As a matter of fact many people are unable to get a transplant due to donor unavailability. Waiting on a cadaver transplant list means a few years wait, during which time patients get into health complications and sometimes become ineligible for a transplant. If the transplant laws were simplied we could get more people getting a transplant.

Transplants are important for the patients and doctors. Even doctors feel the joy of people walking around, doing normal work as their work is to save lives. More people live longer with a transplant.

How is Adtitya now? What is he doing?

Aditya works as a Chef in Edmonton’s Café Linnea serving French and Scandinavian Menu.

Your recently published second book ‘The Kidney Warriors’ offers an insightful glimpse into life of people with kidney disease, their battle and survival. What is the message you have tried to convey through the warriors?

The Kidney Warriors is an eye-opener for all the people in India.
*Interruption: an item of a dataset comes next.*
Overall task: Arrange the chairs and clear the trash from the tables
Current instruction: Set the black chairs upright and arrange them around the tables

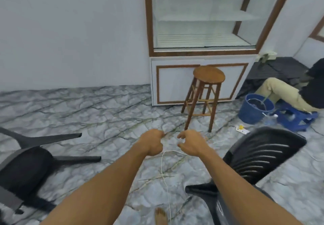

Human stories to wake up senses. Stories that spell out outcome of disease, managing various stages and conditions leading to CKD, concerns over stringent laws affecting the young people, impact of disease on marriage, employment, while highlighting where focus on infrastructural develoment is needed. The book talks of the emotional journeys, the traumatic experience of a kidney rejection.

People living with a transplant need to know about kidney rejection and those facing it can stay alive on dialysis.

The day before detection all the protagonists were leading normal lifes. Suddenly they are told the kidney has lost its function, that they have failed. Life changed on that day irreversibly as the past joy will soon no longer be relevant. The stories are from the group FB group, “The Kidney Warriors,” and the largest percentage (49%) people who have kidney disease are between ages 25-44 years.

There’s a strong message seeking urgent attention to bring changes in transplant laws, some special employment rules for kicney patients, insurance for pre-existing conditions. Financial implications of the disease needs better scrutiny and understanding.

Now that the worst is behind you, what will you remember most about your experience with CKD?

CKD changed me, maybe made into a better person. More caring and more understanding. A significantly important period in my life, with raising my ability to think, to work for a change for society, attempt to create a kidney patient voice for India.

My regret - that we made a mistake to not take a second opinion in 1992 after an experienced urologist said he would outgrow bed wetting, with time. Two opinons - one with an experienced senior and another with someone who’s part of current research and development, could have been beneficial.

Is CKD recognized as an important public health problem in India?

In the past few years with alarming rate of increase in CKD, Government has begun to take notice. District level dialysis centers, managed by Government are set up. Under the Ayushman Yojana hemodialysis for BPL is free, free peitoneal dialysis (PD) is on the cards. General awareness about the disease has gone up, with the Salt Satyagraha campaigns promoting less salt and sugar.

But CKD needs far more aggressive management with well syncronised programmes. Kidney Warriors Foundation formed by a few of us in December 2017, is an Apex Body created to bring change. We are creating a patient voice and will love to engage in dialogues with people in authority and capable of changing lives of kidney patients.

Could you spell out 3 best ways to look after your kidneys?

  • Hydrate, with more water so kidneys keep working. Coffee and alcohol dehydrate. So compensate with more water. Kids and youth must be encouraged to change to water and keep them away from aereated drinks
  • Remember to go to the toilet often, without holding urine. Chances of infection will be reduced. Schools/colleges to have more clean toilets so young ones don’t shy away from using them.
  • Ensure more home cooked meals are on the table. Watch for labels to read contents, so high sodium foods are avoided. Packaged foods can be harmful.